Exercise prompt
Determine the count of lines in the data below that include the word "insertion", and give nothing besides it.

Start of Block

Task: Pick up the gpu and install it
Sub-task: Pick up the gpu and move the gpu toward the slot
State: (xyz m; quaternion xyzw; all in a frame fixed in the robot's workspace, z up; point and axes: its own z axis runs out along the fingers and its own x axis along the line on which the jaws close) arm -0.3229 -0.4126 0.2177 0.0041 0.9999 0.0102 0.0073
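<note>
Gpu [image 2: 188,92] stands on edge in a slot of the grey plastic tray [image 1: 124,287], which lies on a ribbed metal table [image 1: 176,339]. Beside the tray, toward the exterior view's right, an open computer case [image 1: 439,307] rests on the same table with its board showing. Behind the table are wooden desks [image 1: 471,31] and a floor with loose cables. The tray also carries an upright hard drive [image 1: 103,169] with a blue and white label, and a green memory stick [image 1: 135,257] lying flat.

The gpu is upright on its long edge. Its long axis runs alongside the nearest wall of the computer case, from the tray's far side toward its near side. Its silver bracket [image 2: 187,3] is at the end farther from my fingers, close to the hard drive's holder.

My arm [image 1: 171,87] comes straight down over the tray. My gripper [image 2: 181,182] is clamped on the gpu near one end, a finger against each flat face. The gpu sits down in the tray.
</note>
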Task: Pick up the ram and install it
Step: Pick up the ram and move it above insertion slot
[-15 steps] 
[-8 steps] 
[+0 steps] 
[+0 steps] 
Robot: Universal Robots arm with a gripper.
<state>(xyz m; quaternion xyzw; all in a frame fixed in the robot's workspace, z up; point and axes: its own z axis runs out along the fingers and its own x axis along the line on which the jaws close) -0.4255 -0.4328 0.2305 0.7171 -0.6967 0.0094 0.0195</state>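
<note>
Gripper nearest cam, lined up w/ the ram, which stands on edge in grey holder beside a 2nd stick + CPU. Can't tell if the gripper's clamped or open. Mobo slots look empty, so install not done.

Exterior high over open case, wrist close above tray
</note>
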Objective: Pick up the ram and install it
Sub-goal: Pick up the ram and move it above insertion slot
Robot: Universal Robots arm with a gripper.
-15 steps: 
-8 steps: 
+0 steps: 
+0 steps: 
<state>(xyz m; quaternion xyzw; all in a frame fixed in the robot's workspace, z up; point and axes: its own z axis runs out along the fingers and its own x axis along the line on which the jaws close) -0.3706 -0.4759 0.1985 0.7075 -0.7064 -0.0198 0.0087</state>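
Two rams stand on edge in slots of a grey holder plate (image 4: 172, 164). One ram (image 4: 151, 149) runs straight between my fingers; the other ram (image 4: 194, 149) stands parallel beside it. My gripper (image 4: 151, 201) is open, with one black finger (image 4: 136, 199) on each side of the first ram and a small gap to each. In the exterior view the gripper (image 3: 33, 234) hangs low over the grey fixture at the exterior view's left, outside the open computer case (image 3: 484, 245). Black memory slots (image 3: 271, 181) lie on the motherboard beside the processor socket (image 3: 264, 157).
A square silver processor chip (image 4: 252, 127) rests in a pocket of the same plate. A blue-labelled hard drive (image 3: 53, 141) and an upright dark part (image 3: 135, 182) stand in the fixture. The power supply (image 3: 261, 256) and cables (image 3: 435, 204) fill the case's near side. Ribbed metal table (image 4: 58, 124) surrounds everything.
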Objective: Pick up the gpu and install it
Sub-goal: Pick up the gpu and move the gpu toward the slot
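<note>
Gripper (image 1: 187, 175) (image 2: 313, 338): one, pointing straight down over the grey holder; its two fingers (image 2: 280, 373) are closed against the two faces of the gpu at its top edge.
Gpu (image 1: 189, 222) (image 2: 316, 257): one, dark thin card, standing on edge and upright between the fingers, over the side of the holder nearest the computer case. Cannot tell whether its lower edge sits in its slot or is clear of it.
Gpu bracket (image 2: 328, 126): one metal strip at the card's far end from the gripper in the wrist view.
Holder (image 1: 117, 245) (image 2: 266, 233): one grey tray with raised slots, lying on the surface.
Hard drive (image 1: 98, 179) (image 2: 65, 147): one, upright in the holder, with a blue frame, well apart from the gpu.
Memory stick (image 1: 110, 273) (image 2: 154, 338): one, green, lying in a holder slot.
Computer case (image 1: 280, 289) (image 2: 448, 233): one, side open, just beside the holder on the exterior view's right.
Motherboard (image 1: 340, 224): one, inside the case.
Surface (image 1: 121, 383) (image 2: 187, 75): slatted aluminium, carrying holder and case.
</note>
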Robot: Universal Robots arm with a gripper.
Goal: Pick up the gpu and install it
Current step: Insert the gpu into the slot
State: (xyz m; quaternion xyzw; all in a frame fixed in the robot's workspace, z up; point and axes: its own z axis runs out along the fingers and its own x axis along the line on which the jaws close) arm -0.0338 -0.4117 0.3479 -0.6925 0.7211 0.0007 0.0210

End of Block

Your response
2